Sunday, May 20, 2007

Robbie Williams is not gaily leaving LA

Having gone to all the trouble of installing a fool-sized (sorry, full-sized) football pitch and everything, and banged on about how LA was great because, you know, nobody knew who he was (despite his best efforts), Robbie Williams is returning to the UK to live.

Well, so reckons Rav Singh anyway.

So, what has tempted Robbie back to Britain? Those new Tetley Tea adverts? Work? The cricket season?

Nope, according to Rav, it's to "set up home" with Jonathan Wilkes. We should stress, of course, that the phrase "set up home" is Rav's, not ours. We're sure this is nothing more than a spot of Morecambe And Wise style flat sharing.
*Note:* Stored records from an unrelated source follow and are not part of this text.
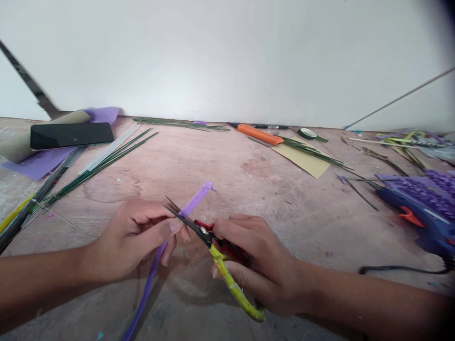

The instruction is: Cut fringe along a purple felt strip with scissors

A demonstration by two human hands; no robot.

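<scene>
My left hand pinches a long purple strip of folded crepe paper, which runs from the near edge up past the fingers to a frayed tip. My right hand is closed round the handles of a pair of scissors with one yellow-green and one red handle. The dark blades are parted and sit on the strip just beside my left thumb. Both hands hover low over a worn wooden tabletop.
Green floral wires and a ruler lie at the left, near a black phone on purple paper. At the back are an orange cutter, green tape roll and tan paper. A blue glue gun lies right, by purple pieces.
</scene>
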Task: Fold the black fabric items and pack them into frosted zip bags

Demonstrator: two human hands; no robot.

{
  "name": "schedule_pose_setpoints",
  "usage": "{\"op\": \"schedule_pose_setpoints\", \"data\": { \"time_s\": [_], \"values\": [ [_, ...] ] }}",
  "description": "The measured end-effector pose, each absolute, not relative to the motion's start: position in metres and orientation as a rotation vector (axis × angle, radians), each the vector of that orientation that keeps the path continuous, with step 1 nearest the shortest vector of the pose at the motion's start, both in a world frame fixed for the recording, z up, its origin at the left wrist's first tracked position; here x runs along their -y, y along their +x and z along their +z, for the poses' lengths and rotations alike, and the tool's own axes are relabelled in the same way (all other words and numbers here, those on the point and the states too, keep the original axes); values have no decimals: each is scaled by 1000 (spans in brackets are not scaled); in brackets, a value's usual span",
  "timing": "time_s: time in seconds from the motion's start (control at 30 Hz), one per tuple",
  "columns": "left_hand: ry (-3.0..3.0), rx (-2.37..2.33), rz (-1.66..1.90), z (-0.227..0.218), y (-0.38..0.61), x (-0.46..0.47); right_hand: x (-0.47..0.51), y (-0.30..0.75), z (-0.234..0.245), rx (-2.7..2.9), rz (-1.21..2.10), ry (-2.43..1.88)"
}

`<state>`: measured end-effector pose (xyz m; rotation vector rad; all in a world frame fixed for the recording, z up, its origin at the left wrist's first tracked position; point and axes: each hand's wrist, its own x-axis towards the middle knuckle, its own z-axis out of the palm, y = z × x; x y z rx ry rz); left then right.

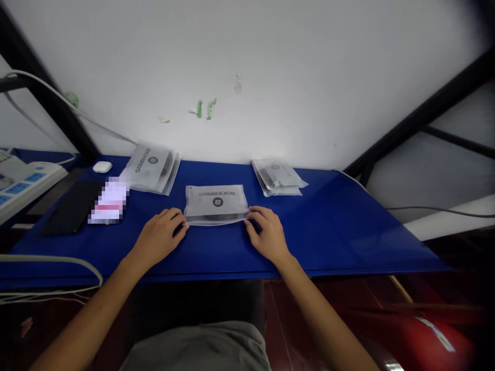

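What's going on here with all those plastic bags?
A person is at a blue table with a frosted bag marked ROCKBROS lying flat in front of them. The left hand and the right hand each have fingertips at one near corner of it; whether they are pinching or just pressing, I cannot tell. A left pile and a right pile of similar bags lie farther back.

Plain white wall (294,67) fills upper frame, small green marks (204,108) at centre. Flat blue tabletop (348,226) across the middle. Black metal bars (425,111) upper left, upper right. Dark reddish floor (371,304) lower right.
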<state>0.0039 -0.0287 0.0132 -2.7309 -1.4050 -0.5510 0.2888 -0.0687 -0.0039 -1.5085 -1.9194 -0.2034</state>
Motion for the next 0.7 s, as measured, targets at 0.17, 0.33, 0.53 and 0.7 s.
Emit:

Although, obviously, in their sketches they shared a bed, one of them had no visible job and the other laboured under the misapprehension that their pisspoor work was great art. So, different in every respect then.


Anonymous said...

It's apparently very hard to accept talented and successful people when you're talentless yourself Simon.
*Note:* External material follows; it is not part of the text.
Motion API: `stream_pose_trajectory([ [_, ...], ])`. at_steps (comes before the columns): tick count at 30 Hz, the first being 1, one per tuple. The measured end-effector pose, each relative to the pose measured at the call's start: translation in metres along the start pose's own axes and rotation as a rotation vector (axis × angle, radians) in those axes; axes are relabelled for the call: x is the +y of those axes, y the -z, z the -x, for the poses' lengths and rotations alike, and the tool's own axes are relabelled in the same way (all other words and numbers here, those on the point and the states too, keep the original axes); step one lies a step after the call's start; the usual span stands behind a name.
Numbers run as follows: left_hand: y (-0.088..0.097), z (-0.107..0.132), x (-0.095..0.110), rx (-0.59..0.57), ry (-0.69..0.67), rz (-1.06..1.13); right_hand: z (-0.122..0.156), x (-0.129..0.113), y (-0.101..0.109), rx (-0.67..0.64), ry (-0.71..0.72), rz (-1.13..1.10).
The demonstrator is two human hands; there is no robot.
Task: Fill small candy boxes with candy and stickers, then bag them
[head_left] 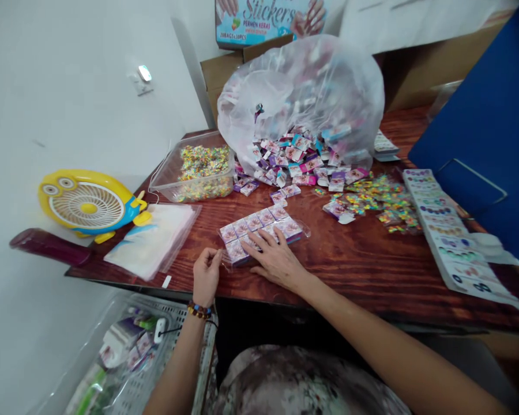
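In the head view, a flat block of small printed boxes (254, 221), set in rows inside a clear plastic bag, lies on the dark red wooden table near its front edge. My right hand (279, 260) rests on top of the block with its fingers spread. At the block's left end, my left hand (206, 275) has thumb and fingers pinched together on the loose edge of the clear plastic bag (227, 262). A little loose film also sticks out past the right end of the block. Two loose boxes (290, 191) lie just behind it.
Behind, a large translucent sack (303, 75) spills many small boxes. Wrapped candies fill a clear tub (162, 183) and lie in a pile (383, 199) at right. Flat plastic bags (147, 245), a yellow fan (86, 204), sticker sheets (450, 236) and a blue panel (480, 127) stand around.
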State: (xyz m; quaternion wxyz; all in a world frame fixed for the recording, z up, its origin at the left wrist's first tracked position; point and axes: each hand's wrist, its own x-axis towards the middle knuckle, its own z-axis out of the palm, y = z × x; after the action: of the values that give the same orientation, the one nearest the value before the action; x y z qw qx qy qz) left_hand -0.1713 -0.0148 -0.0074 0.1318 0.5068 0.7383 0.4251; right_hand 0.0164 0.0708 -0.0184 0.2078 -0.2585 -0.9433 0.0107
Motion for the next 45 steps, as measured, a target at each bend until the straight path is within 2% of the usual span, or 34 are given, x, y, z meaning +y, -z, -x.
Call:
stream_pose_trajectory([
  [5, -0.014, -0.007, -0.011, 0.021, 0.056, -0.217, 0.0, 0.0, -0.002, -0.008, -0.026, -0.005],
  [11, -0.035, -0.004, -0.005, 0.047, 0.1, -0.434, -0.002, -0.003, -0.004, -0.017, -0.046, -0.004],
  [16, -0.028, -0.004, -0.004, 0.097, 0.08, -0.493, -0.003, -0.004, -0.002, -0.012, -0.054, -0.009],
  [18, -0.023, -0.003, -0.003, 0.196, -0.002, -0.47, -0.003, -0.004, -0.001, -0.012, -0.055, -0.021],
  [20, -0.024, 0.0, 0.001, 0.254, -0.204, -0.424, -0.002, -0.004, -0.002, -0.008, -0.056, -0.035],
  [22, -0.032, 0.006, 0.005, 0.184, -0.441, -0.404, -0.001, -0.003, -0.003, 0.001, -0.058, -0.054],
  [24, -0.044, 0.012, 0.009, 0.072, -0.588, -0.453, -0.001, -0.001, -0.004, 0.012, -0.062, -0.083],
  [27, -0.058, 0.019, 0.012, 0.047, -0.631, -0.58, 0.0, 0.007, -0.001, 0.003, -0.061, -0.16],
  [30, -0.058, 0.018, 0.017, 0.056, -0.614, -0.644, 0.004, 0.022, 0.01, 0.025, -0.091, -0.267],
  [32, -0.053, 0.015, 0.025, 0.041, -0.585, -0.674, 0.012, 0.039, 0.019, 0.127, -0.211, -0.355],
  [35, -0.052, 0.007, 0.044, 0.032, -0.551, -0.698, 0.026, 0.073, 0.029, 0.32, -0.627, -0.516],
  [37, -0.06, 0.0, 0.057, 0.013, -0.609, -0.669, 0.033, 0.095, 0.031, 0.321, -0.838, -0.595],
  [38, -0.066, -0.004, 0.062, -0.018, -0.666, -0.638, 0.034, 0.103, 0.03, 0.289, -0.887, -0.624],
  [41, -0.088, -0.021, 0.073, -0.171, -0.85, -0.535, 0.028, 0.117, 0.023, 0.194, -0.907, -0.695],
  [45, -0.108, -0.043, 0.075, -0.266, -0.881, -0.462, 0.009, 0.116, 0.013, 0.176, -0.916, -0.718],
])
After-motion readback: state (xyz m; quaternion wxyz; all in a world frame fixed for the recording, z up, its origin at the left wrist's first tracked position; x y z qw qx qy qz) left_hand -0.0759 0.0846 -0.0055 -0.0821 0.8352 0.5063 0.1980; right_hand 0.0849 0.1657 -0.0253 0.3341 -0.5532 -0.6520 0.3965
Copying rumoured crap is obviously the only thing you manage to do to deal with your envy and anger.

If it wasn't so obviously sad how much you need to get a life Simon, it would only be laughable.

A good advice for you is to seek treatment for your anger issues. Because there will always be talented people like Robbie, whether you like it or not.

I won't bother to visit your blog again - it's a waste of time, and unlike you I've got much better things to do.


Unknown said...


Thou shalt not put brand based music production on a pedestal...

Robbie Williams,
Just a brand
Take That,
Just a brand
Spice Girls,
Just a brand
Girls Aloud
Just a brand
The next X Factor winner,
Just a brand

Anonymous said...

'Andrew'? Afternoon, Wilkes.

Sorry to hear you're leaving so soon. If you're bored, why not swing by I hear it's full of funny home videos. You could pick out a few of your favourites, make a laboured joke about each one before clicking 'Play' and pretend you're back on You've Been Framed. Hours of fun!

Quick word of warning; Robbie might have bumped into someone called Paris Hilton during his time in LA. If he tries to make you sit in a little handbag when he takes you out, don't let him.

Actually, I've just realised you said you weren't coming back here, so you probably won't see this. If someone here works for the Job Centre, could they pass it on please? Ta.

Simon Hayes Budgen said...

Andrew... Andrew, come back.

He's right. I am talentless. Oh, how awful to have been found out.

It's not even worth trying to counter than someone who clearly worships Robbie Williams might have something of life-deficit of their own, or even to wonder why, if this blog is so much a waste of Andrew's important and busy schedule he spent three hours typing what he presumably imagines to be a riposte of some wit and insight.

Anger issues? Does he really think it's anger rather than sorrow?